### EXERCISE PROMPT
What's needed is an exact retyping of the lines from the start of the listing up to and including the line with "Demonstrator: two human", minus any pictures.

Top of INFORMATION PROVIDED

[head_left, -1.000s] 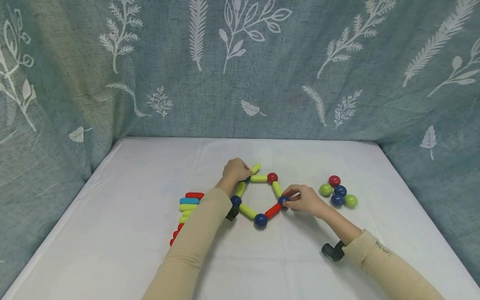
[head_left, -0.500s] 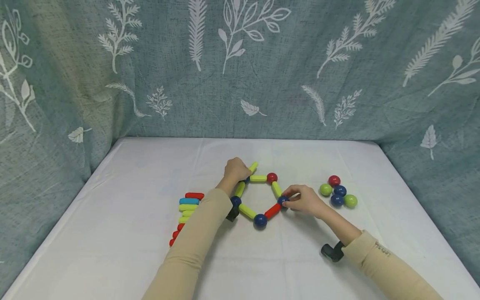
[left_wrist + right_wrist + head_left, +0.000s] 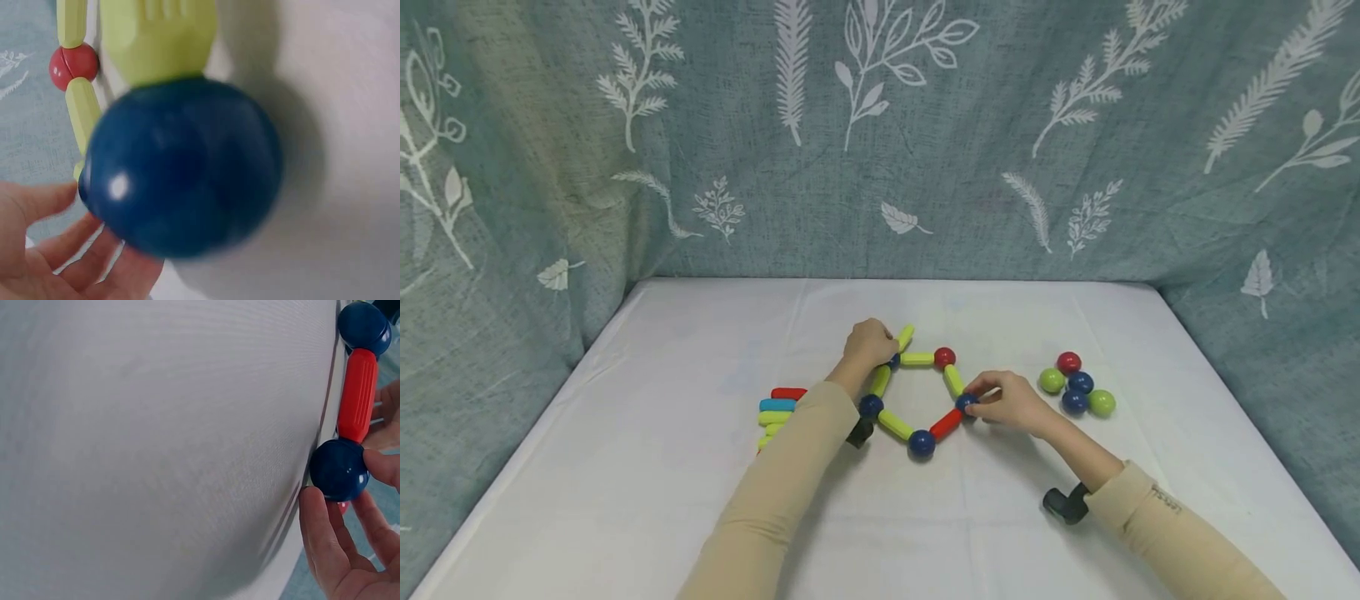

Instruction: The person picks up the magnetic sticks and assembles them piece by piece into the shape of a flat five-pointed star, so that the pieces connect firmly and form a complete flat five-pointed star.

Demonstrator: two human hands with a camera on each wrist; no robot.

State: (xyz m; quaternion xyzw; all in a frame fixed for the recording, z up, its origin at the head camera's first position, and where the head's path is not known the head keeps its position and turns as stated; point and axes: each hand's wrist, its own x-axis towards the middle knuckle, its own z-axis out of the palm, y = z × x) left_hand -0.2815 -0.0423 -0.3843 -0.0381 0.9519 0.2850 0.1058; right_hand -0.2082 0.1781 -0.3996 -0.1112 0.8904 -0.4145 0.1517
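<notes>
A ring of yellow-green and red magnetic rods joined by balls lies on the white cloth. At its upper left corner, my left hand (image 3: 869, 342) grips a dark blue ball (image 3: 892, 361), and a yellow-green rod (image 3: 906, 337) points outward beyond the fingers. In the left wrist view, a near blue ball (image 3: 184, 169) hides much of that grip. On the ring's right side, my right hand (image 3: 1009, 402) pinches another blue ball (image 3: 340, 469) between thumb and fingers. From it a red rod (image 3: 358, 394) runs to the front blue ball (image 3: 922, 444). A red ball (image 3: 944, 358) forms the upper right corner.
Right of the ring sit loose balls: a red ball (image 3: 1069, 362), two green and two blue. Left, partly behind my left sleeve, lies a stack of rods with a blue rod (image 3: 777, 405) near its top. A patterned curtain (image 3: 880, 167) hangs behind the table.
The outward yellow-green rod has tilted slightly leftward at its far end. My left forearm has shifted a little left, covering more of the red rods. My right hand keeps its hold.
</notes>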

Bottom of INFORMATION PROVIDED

### RESULT FOR THIS EXERCISE
[head_left, -1.000s] 
[head_left, -0.500s] 
[left_wrist + right_wrist + head_left, +0.000s] 

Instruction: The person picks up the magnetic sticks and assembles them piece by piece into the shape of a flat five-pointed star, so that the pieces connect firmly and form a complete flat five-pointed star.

Demonstrator: two human hands with a camera on each wrist; no robot.

No more output is expected here.